▶ **Provided data**
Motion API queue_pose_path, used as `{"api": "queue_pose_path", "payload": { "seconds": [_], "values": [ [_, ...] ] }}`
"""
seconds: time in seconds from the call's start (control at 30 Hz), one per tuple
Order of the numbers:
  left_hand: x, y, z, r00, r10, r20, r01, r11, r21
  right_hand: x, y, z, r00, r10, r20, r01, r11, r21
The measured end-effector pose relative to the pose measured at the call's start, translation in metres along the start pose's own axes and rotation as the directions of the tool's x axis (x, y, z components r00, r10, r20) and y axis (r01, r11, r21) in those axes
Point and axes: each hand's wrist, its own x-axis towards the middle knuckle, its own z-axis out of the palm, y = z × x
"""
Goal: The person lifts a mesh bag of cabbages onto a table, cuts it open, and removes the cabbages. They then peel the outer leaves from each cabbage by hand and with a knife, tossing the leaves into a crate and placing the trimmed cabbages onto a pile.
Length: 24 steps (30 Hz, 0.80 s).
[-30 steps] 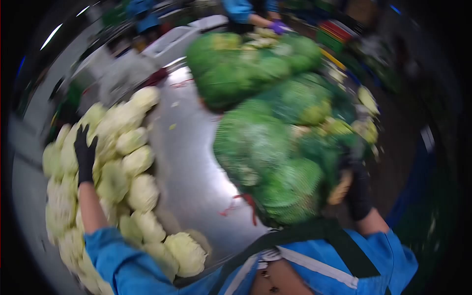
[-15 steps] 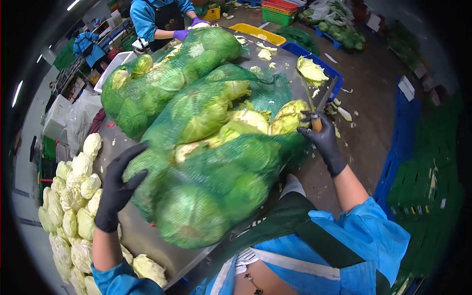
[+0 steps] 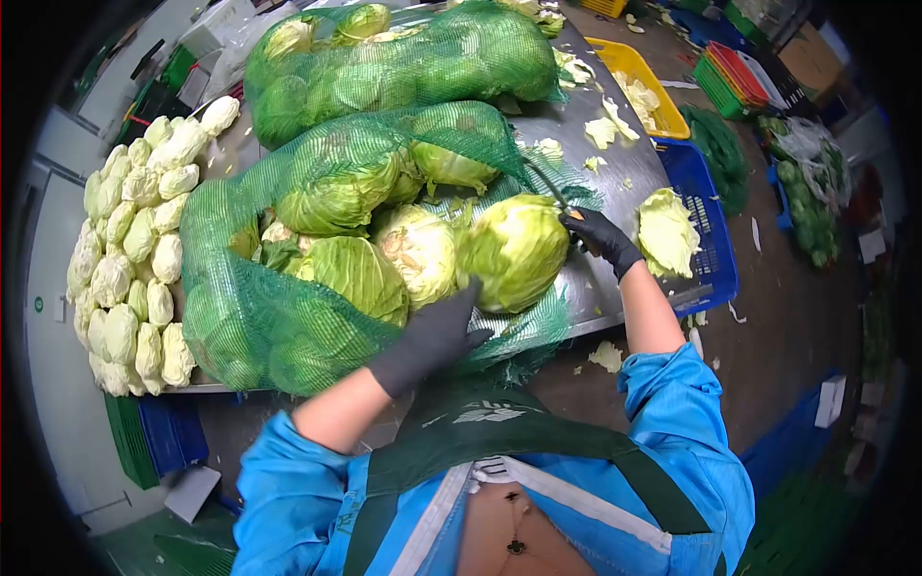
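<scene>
Our left hand (image 3: 434, 338) (fingers spread) touches a cabbage (image 3: 517, 248) by the front edge of the bench (image 3: 615, 165); our right hand (image 3: 597, 238) grips a knife (image 3: 547, 184).

Light falls bright and even from above me, with no hard shadows; the deepest shade sits below the near edge of the steel table (image 3: 605, 173), whose top gives a dull sheen rather than glare. The middle is sharp enough to read the green net (image 3: 240, 317) thread by thread. The black gloves on my left hand (image 3: 432, 336) and right hand (image 3: 600, 240) swallow detail, and the thin knife (image 3: 545, 182) barely stands out. The lens bends everything toward the rim; the corners go black, and the floor (image 3: 797, 317) turns dim and soft.
</scene>
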Motion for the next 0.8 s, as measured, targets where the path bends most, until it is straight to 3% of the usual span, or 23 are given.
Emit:
{"api": "queue_pose_path", "payload": {
  "seconds": [0.03,0.07,0.1,0.13,0.17,0.23,0.27,0.3,0.37,0.43,0.5,0.53,0.57,0.63,0.7,0.73,0.8],
  "values": [
    [0.014,-0.007,0.026,1.0,-0.007,-0.007,0.007,1.0,-0.002,0.006,0.01,-0.007,0.997,0.052,-0.057,-0.048,0.996,0.071],
    [0.029,-0.011,0.049,0.953,-0.045,-0.3,-0.035,0.966,-0.257,0.014,0.022,-0.011,0.997,0.049,-0.056,-0.046,0.997,0.069],
    [0.04,-0.006,0.057,0.829,-0.147,-0.539,-0.151,0.87,-0.469,0.019,0.035,-0.011,0.984,-0.024,-0.179,0.047,0.991,0.128],
    [0.054,-0.005,0.061,0.882,-0.356,-0.31,-0.046,0.589,-0.807,0.021,0.049,-0.01,0.949,-0.085,-0.305,0.144,0.974,0.176],
    [0.066,-0.004,0.061,0.887,-0.35,-0.301,-0.039,0.593,-0.804,0.015,0.058,0.001,0.947,-0.075,-0.312,0.139,0.973,0.186],
    [0.103,-0.005,0.056,0.847,-0.449,-0.285,-0.223,0.187,-0.957,0.009,0.061,0.015,0.893,-0.119,-0.434,0.17,0.982,0.08],
    [0.12,-0.008,0.05,0.795,-0.457,-0.4,-0.295,0.284,-0.912,0.014,0.064,0.016,0.853,-0.173,-0.492,0.233,0.97,0.063],
    [0.133,-0.007,0.046,0.796,-0.489,-0.356,-0.32,0.158,-0.934,0.016,0.066,0.009,0.861,-0.028,-0.508,0.193,0.941,0.276],
    [0.137,0.006,0.035,0.818,-0.496,-0.291,-0.307,0.052,-0.95,0.029,0.054,-0.007,0.844,0.039,-0.535,0.22,0.884,0.412],
    [0.158,0.0,0.045,0.715,-0.643,-0.275,-0.229,0.156,-0.961,0.043,0.037,-0.019,0.952,0.071,-0.298,0.057,0.914,0.401],
    [0.162,0.005,0.041,0.751,-0.592,-0.293,-0.33,0.047,-0.943,0.074,0.043,-0.008,0.971,-0.174,-0.163,0.234,0.825,0.514],
    [0.163,0.012,0.041,0.727,-0.607,-0.322,-0.332,0.101,-0.938,0.108,0.063,-0.005,0.937,-0.245,-0.249,0.312,0.907,0.283],
    [0.164,0.018,0.042,0.697,-0.627,-0.349,-0.329,0.153,-0.932,0.104,0.057,-0.009,0.96,-0.198,-0.199,0.242,0.943,0.227],
    [0.168,0.018,0.058,0.618,-0.632,-0.467,-0.35,0.311,-0.884,0.101,0.073,-0.012,0.972,-0.198,-0.125,0.233,0.88,0.413],
    [0.175,0.028,0.065,0.563,-0.626,-0.54,-0.373,0.39,-0.842,0.059,0.065,-0.027,0.935,-0.284,-0.21,0.352,0.804,0.479],
    [0.172,0.049,0.063,0.611,-0.612,-0.503,-0.354,0.357,-0.865,0.027,0.052,-0.044,0.942,-0.219,-0.253,0.317,0.826,0.465],
    [0.18,0.086,0.07,0.709,-0.551,-0.44,-0.33,0.292,-0.898,-0.011,0.054,-0.087,0.875,-0.34,-0.346,0.475,0.745,0.468]
  ]
}}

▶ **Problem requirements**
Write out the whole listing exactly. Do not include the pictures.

▶ **Response box**
Motion API queue_pose_path, used as `{"api": "queue_pose_path", "payload": { "seconds": [_], "values": [ [_, ...] ] }}`
"""
seconds: time in seconds from the call's start (control at 30 Hz), one per tuple
Order of the numbers:
  left_hand: x, y, z, r00, r10, r20, r01, r11, r21
  right_hand: x, y, z, r00, r10, r20, r01, r11, r21
The measured end-effector pose relative to the pose measured at the call's start, translation in metres along the start pose's own axes and rotation as the directions of the tool's x axis (x, y, z components r00, r10, r20) and y axis (r01, r11, r21) in those axes
Point and axes: each hand's wrist, its own x-axis towards the middle knuckle, its own z-axis out of the palm, y = z × x
"""
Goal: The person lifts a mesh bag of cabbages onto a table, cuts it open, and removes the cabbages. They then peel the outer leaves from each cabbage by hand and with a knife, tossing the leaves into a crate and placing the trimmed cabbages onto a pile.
Length: 24 steps (30 Hz, 0.80 s).
[-30 steps] 
[-15 steps] 
[+0 steps] 
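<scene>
Our left hand (image 3: 434, 338) (fingers spread) touches a cabbage (image 3: 517, 248) by the front edge of the bench (image 3: 615, 165); our right hand (image 3: 597, 238) grips a knife (image 3: 547, 184).

Light falls bright and even from above me, with no hard shadows; the deepest shade sits below the near edge of the steel table (image 3: 605, 173), whose top gives a dull sheen rather than glare. The middle is sharp enough to read the green net (image 3: 240, 317) thread by thread. The black gloves on my left hand (image 3: 432, 336) and right hand (image 3: 600, 240) swallow detail, and the thin knife (image 3: 545, 182) barely stands out. The lens bends everything toward the rim; the corners go black, and the floor (image 3: 797, 317) turns dim and soft.
</scene>
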Motion for the next 0.8 s, as measured, targets where the path bends most, until it is straight to 3% of the usual span, or 23 are given.
Emit:
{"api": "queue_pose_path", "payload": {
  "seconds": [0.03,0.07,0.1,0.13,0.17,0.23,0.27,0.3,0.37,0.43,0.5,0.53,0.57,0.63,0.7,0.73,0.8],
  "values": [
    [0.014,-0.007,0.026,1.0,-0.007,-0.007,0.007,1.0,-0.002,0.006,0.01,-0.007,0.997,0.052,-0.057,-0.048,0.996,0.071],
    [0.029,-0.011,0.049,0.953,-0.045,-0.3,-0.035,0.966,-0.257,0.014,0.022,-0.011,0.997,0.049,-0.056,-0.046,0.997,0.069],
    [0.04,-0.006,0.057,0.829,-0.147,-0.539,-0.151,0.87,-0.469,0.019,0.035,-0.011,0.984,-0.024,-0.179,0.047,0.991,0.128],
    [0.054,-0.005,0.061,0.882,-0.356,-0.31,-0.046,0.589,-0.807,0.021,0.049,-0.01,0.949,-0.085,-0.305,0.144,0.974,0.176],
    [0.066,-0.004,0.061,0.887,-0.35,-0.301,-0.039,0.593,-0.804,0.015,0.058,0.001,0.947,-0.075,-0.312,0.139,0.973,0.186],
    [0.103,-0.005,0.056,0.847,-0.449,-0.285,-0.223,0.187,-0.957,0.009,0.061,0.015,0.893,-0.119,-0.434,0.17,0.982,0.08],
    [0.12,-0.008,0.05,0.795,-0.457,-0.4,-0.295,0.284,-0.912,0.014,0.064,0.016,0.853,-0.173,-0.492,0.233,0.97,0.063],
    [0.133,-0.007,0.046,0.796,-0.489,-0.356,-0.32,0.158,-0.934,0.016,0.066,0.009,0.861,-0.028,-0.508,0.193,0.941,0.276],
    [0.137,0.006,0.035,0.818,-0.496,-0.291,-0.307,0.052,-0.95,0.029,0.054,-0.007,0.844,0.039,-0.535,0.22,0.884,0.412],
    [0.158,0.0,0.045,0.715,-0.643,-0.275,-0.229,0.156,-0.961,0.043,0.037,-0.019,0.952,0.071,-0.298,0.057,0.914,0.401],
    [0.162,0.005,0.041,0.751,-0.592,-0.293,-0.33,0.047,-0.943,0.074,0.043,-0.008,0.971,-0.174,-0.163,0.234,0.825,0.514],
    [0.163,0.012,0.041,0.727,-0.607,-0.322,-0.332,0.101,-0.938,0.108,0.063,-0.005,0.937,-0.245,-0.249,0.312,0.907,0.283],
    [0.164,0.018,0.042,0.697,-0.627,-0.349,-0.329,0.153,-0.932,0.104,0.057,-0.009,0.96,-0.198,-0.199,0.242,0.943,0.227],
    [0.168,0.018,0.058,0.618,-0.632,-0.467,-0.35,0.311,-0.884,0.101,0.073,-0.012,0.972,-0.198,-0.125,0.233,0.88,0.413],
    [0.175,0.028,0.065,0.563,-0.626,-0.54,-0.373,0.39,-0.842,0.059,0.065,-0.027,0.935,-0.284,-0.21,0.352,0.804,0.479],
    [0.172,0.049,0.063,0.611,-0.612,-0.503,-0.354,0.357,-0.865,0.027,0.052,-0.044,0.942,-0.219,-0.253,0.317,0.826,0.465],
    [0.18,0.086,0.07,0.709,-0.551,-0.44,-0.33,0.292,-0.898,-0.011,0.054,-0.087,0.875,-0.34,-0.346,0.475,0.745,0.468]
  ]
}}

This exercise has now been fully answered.